- Provided data -
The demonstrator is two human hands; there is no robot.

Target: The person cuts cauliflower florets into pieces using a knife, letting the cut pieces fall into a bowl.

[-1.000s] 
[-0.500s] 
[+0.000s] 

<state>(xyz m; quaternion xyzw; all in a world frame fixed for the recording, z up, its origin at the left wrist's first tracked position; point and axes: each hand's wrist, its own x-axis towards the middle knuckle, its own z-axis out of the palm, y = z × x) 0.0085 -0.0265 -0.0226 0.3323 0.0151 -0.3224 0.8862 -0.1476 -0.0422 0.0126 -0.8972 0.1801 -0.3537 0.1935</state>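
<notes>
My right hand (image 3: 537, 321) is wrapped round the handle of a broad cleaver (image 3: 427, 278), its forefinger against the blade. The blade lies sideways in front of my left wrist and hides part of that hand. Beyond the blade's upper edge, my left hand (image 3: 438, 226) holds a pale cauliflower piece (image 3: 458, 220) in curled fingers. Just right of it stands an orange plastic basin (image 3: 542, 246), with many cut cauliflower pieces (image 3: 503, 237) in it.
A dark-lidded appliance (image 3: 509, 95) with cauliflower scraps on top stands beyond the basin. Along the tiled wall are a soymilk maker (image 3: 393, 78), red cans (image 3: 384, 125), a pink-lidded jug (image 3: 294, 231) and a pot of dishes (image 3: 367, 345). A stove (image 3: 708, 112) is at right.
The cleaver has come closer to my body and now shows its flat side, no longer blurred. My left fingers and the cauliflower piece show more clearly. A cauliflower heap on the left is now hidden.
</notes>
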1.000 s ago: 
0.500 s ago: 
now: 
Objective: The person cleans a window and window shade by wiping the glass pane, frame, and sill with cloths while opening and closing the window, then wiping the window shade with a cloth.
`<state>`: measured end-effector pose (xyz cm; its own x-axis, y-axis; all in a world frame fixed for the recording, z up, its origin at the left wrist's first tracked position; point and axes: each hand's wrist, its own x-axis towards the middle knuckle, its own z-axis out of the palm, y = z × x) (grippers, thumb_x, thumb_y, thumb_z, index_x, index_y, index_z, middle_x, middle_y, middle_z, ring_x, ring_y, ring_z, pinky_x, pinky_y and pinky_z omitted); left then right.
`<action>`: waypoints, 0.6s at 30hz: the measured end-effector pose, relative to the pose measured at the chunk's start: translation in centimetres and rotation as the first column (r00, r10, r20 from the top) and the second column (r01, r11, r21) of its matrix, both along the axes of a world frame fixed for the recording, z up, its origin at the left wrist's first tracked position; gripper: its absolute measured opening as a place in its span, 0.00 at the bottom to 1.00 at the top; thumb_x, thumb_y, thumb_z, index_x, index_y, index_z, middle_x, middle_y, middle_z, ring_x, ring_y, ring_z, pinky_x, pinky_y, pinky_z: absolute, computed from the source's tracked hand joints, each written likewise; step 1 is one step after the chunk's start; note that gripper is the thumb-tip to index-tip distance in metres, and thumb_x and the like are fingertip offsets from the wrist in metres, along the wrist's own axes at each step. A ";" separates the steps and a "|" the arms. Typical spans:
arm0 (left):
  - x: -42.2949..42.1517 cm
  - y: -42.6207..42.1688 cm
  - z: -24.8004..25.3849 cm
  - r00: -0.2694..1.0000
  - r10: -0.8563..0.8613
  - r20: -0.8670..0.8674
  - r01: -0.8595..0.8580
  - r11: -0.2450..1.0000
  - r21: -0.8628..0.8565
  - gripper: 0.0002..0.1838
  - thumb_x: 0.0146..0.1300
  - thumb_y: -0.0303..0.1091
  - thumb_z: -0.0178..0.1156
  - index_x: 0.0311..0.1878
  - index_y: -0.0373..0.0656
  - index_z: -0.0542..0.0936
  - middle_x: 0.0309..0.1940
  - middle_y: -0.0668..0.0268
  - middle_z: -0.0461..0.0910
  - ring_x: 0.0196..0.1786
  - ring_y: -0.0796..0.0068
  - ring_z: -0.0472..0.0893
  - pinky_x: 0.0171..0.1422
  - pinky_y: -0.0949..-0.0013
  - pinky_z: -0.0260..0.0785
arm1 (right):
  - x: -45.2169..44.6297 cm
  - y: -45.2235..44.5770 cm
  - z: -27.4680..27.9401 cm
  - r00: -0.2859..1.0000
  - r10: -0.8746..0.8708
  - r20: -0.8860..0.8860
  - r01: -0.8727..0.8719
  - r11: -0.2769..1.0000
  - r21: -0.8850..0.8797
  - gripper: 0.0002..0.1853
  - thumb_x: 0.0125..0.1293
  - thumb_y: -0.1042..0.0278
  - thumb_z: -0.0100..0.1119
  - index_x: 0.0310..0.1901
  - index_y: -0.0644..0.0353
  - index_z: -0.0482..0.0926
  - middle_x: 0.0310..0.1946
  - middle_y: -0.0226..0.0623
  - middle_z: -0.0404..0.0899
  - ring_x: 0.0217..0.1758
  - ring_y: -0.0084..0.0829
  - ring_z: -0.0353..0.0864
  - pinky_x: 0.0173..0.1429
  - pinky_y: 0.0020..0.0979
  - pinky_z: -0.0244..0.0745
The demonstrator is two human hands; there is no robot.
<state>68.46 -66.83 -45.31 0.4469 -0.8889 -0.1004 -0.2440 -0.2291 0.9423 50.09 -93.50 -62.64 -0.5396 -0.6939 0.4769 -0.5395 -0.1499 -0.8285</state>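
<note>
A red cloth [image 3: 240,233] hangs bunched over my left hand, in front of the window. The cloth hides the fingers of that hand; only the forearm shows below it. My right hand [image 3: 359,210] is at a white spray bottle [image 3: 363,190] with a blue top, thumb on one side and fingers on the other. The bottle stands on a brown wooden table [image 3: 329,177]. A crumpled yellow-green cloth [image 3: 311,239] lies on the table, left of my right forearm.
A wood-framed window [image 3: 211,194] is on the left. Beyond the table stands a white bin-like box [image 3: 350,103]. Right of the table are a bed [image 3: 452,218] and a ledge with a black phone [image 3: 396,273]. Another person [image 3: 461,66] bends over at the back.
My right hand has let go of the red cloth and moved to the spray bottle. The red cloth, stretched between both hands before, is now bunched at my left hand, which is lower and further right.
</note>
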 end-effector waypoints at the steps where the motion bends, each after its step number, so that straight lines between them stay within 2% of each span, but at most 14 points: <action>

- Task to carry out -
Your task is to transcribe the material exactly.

- Solution -
The demonstrator is two human hands; there is no robot.

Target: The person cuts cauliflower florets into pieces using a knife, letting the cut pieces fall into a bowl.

[-1.000s] 
[-0.500s] 
[+0.000s] 

<state>(xyz m; quaternion xyzw; all in a world frame fixed for the recording, z up, its origin at the left wrist's first tracked position; point and axes: each hand's wrist, its own x-axis towards the middle knuckle, its own z-axis out of the palm, y = z × x) 0.0085 -0.0265 -0.0226 0.3323 0.0151 -0.3224 0.8862 -0.1476 -0.0422 0.0126 -0.8972 0.1801 -0.3537 0.1935</state>
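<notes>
My right hand (image 3: 537, 321) is wrapped round the handle of a broad cleaver (image 3: 427, 278), its forefinger against the blade. The blade lies sideways in front of my left wrist and hides part of that hand. Beyond the blade's upper edge, my left hand (image 3: 438, 226) holds a pale cauliflower piece (image 3: 458, 220) in curled fingers. Just right of it stands an orange plastic basin (image 3: 542, 246), with many cut cauliflower pieces (image 3: 503, 237) in it.
A dark-lidded appliance (image 3: 509, 95) with cauliflower scraps on top stands beyond the basin. Along the tiled wall are a soymilk maker (image 3: 393, 78), red cans (image 3: 384, 125), a pink-lidded jug (image 3: 294, 231) and a pot of dishes (image 3: 367, 345). A stove (image 3: 708, 112) is at right.
The cleaver has come closer to my body and now shows its flat side, no longer blurred. My left fingers and the cauliflower piece show more clearly. A cauliflower heap on the left is now hidden.
</notes>
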1.000 s ago: 
0.500 s ago: 
now: 
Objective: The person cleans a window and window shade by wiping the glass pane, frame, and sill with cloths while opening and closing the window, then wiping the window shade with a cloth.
`<state>`: measured end-effector pose (xyz cm; its own x-axis, y-axis; all in a world frame fixed for the recording, z up, its origin at the left wrist's first tracked position; point and axes: each hand's wrist, its own x-axis towards the middle knuckle, its own z-axis out of the palm, y = z × x) (grippers, thumb_x, thumb_y, thumb_z, index_x, index_y, index_z, middle_x, middle_y, middle_z, ring_x, ring_y, ring_z, pinky_x, pinky_y and pinky_z omitted); left then right.
`<action>`: waypoints, 0.6s at 30hz: the measured end-effector pose, relative to the pose measured at the chunk's start: translation in centimetres and rotation as the first column (r00, r10, r20 from the top) and the second column (r01, r11, r21) of its matrix, both along the axes of a world frame fixed for the recording, z up, its origin at the left wrist's first tracked position; gripper: its absolute measured opening as a place in its span, 0.00 at the bottom to 1.00 at the top; thumb_x, thumb_y, thumb_z, index_x, index_y, index_z, middle_x, middle_y, middle_z, ring_x, ring_y, ring_z, pinky_x, pinky_y, pinky_z: absolute, computed from the source's tracked hand joints, each written likewise; step 1 is one step after the chunk's start; note that gripper is the thumb-tip to index-tip distance in metres, and thumb_x and the like are fingertip offsets from the wrist in metres, along the wrist's own axes at each step. A ";" separates the steps and a "|" the arms. Typical spans:
arm0 (left):
  - x: -42.2949..42.1517 cm
  - y: -42.6207..42.1688 cm
  - z: -24.8004..25.3849 cm
  - r00: -0.2694..1.0000
  - r10: -0.8563..0.8613
  - r20: -0.8670..0.8674
  - r01: -0.8595..0.8580
  - r11: -0.2450..1.0000
  - r21: -0.8628..0.8565
  - gripper: 0.0002..0.1838
  - thumb_x: 0.0146..0.1300
  - thumb_y: -0.0303..0.1091
  - thumb_z: -0.0178..0.1156
  - index_x: 0.0311..0.1878
  - index_y: -0.0373..0.0656
  - index_z: -0.0542..0.0936
  - middle_x: 0.0309..0.1940
  - middle_y: -0.0668..0.0268
  - middle_z: -0.0461..0.0910
  - ring_x: 0.0196..0.1786
  - ring_y: -0.0796..0.0068
  - ring_z: -0.0472..0.0893
  - pinky_x: 0.0171..0.1422
  - pinky_y: -0.0949..-0.0013
  - pinky_z: -0.0260..0.0785
arm1 (right):
  - x: -45.2169..44.6297 cm
  - y: -45.2235..44.5770 cm
  - z: -27.4680..27.9401 cm
  - r00: -0.2859..1.0000
  - r10: -0.8746..0.8708
  - r20: -0.8860..0.8860
  - r01: -0.8727..0.8719
  - r11: -0.2769..1.0000
  - r21: -0.8850..0.8797
  - gripper: 0.0002..0.1853
  - thumb_x: 0.0125..0.1293
  - thumb_y: -0.1042..0.0278
  - thumb_z: -0.0100..0.1119
  - index_x: 0.0310..0.1901
  - index_y: -0.0644..0.0353
  - index_z: -0.0482..0.0926
  - middle_x: 0.0310..0.1946
  - middle_y: -0.0226..0.0623
  - middle_z: -0.0404..0.0899
  - ring_x: 0.0217..0.1758
  - ring_y: -0.0084..0.0829
  - ring_z: -0.0353..0.0864
  - pinky_x: 0.0173..0.1429
  - pinky_y: 0.0020..0.0979
  - pinky_z: -0.0244..0.0745
The demonstrator is two human hands; there is no robot.
<state>68.46 -66.83 -45.31 0.4469 -0.8889 -0.1004 -0.2440 -0.2291 0.9423 50.09 -93.50 -62.64 -0.5396 -0.6939 0.4769 -0.5395 -0.1499 -0.8285</state>
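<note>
A red cloth [image 3: 240,233] hangs bunched over my left hand, in front of the window. The cloth hides the fingers of that hand; only the forearm shows below it. My right hand [image 3: 359,210] is at a white spray bottle [image 3: 363,190] with a blue top, thumb on one side and fingers on the other. The bottle stands on a brown wooden table [image 3: 329,177]. A crumpled yellow-green cloth [image 3: 311,239] lies on the table, left of my right forearm.
A wood-framed window [image 3: 211,194] is on the left. Beyond the table stands a white bin-like box [image 3: 350,103]. Right of the table are a bed [image 3: 452,218] and a ledge with a black phone [image 3: 396,273]. Another person [image 3: 461,66] bends over at the back.
My right hand has let go of the red cloth and moved to the spray bottle. The red cloth, stretched between both hands before, is now bunched at my left hand, which is lower and further right.
</note>
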 end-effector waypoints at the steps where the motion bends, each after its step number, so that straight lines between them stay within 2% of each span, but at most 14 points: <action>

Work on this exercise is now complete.